Background: Procedural sedation interferes with respiratory dynamics in pediatric patients. It reduces lung compliance, causing the closing volume to exceed the functional residual capacity, which can result in airway collapse, atelectasis, and periods of silent desaturation.

Aim: Aims of the study were to clarify the impact of intravenous propofol sedation on ventilation distribution and to evaluate the potential benefits of noninvasive respiratory support (NRS) in restoring the original ventilation distribution pattern by applying the electrical impedance tomography technology.

Methods: Single-center physiological randomized crossover study comparing two 20-min steps of NRS delivered as continuous positive airway pressure (CPAP) and noninvasive ventilation (NIV) at different time points: (1) spontaneous breathing (SB-1); (2) spontaneous breathing during sedation (SB-2); (3) CPAP during sedation; (4) NIV during sedation; (5) spontaneous breathing after sedation discontinuation (SB-3). Primary endpoint was regional ventilation delay 40% (RVD40%). Secondary outcomes were global index (GI), end-expiratory lung impedance (EELI), and center of ventilation (CoV).

Results: Thirteen children were enrolled. RVD40% increased during SB-2 compared to SB-1 (p = 0.014). NIV was effective in reducing it compared to CPAP (p = 0.009) and SB-3 (p = 0.015). NIV was also effective in restoring ventilation homogeneity and lung volume compared to SB-2 by decreasing GI (p = 0.035) and restoring EELI (p = 0.002). During NIV, the center of ventilation increased compared to SB-1 (p = 0.001), SB-2 (p = 0.004), and CPAP (p = 0.004), suggesting that ventilation was shifted toward the ventral areas of the lungs. On the other hand, CPAP was not effective in restoring RVD40, GI, and EELI to SB1 values following the induction of intravenous anesthesia with propofol at SB-2.

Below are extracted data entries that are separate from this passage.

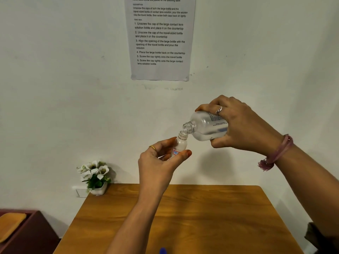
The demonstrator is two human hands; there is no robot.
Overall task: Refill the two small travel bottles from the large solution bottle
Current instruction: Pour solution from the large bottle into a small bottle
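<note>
My right hand (242, 125) grips the large clear solution bottle (205, 127), tipped on its side with its uncapped mouth pointing left and down. My left hand (157, 162) holds a small white travel bottle (178, 145) with a red-and-blue label, nearly upright and uncapped. The large bottle's mouth rests right over the small bottle's opening, touching or almost touching it. Both bottles are held in the air in front of the wall, above the far edge of the wooden table (183, 217). Only one travel bottle is in view, and no caps can be seen.
A small white pot of white flowers (95, 176) stands at the table's far left corner. A printed instruction sheet (159, 37) hangs on the wall. A blue object (162, 251) peeks in at the bottom edge. Dark red furniture with an orange cushion (12, 224) sits at lower left.
</note>
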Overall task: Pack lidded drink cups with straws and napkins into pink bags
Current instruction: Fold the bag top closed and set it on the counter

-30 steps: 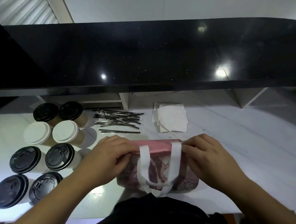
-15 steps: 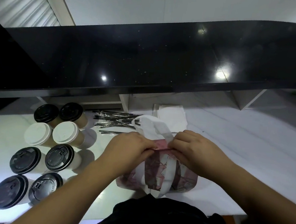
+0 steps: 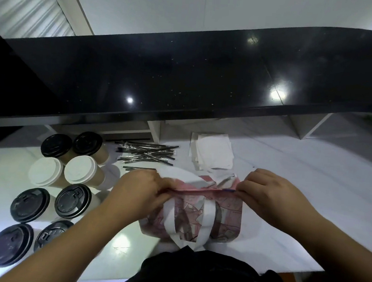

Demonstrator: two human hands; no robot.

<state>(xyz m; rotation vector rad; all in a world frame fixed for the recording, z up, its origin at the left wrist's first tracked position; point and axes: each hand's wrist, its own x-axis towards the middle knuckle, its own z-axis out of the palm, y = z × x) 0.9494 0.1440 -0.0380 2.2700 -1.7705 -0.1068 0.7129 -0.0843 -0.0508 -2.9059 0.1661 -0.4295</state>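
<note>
A pink patterned bag (image 3: 226, 218) with white strap handles stands at the white counter's near edge. My left hand (image 3: 139, 190) pinches the left end of its top rim, and my right hand (image 3: 271, 195) pinches the right end, pulling the rim taut. A white napkin and a wrapped straw poke out of the bag's mouth behind the rim. Several lidded cups stand at the left, some with black lids (image 3: 73, 200) and two with white lids (image 3: 80, 172). Wrapped black straws (image 3: 146, 152) lie in a pile behind, with a stack of white napkins (image 3: 213, 152) to their right.
A glossy black raised counter (image 3: 185, 74) overhangs the far side of the white work surface (image 3: 310, 176). White shelf dividers stand beneath it. My dark clothing fills the bottom middle of the view.
My hands met at the middle of the bag's top, then slid apart to its two ends, stretching the rim flat. The far handle flipped back.
</note>
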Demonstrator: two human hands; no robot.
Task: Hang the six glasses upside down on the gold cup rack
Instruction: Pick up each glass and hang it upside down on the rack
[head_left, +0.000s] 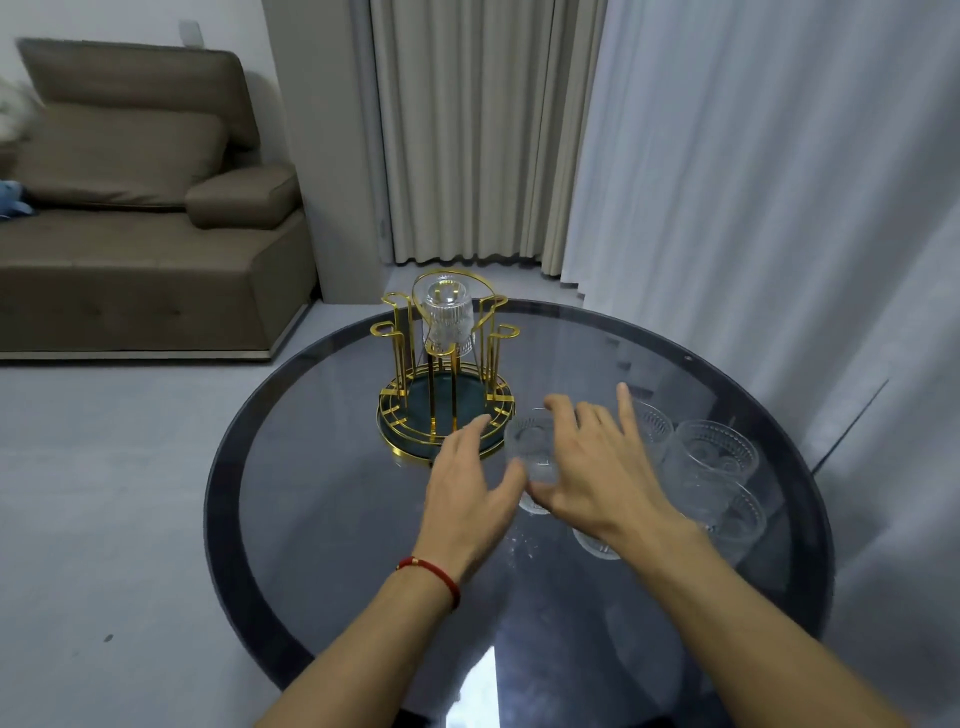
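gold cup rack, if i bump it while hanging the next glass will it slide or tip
The gold cup rack looks thin-wired and probably light, so on the smooth glass table it may slide easily. Its wide round base likely resists tipping, though the hung glass sits high and could rattle or tilt it slightly.

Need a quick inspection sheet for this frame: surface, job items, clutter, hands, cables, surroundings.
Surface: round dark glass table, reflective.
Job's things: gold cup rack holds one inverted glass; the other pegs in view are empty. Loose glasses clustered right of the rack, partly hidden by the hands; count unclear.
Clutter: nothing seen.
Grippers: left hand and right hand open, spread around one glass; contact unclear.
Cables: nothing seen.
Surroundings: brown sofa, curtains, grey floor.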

Conclusions: In this specific ventilatory setting, spontaneous breathing sedation resulted in enhanced ventilation inhomogeneity and a reduction in EELI that could be reversed by NIV but not by CPAP.

Clinical trials registration: The trial was registered prior to patient enrollment at Clinicaltrials.gov (NCT05495477; principal investigator: Giovanna Chidini; date of registration: August 10, 2022). Consolidated Standards of Reporting Trials guidelines were followed, and the study was conducted according to the Helsinki 1964 Ethical Declaration Standard, revised in 2008.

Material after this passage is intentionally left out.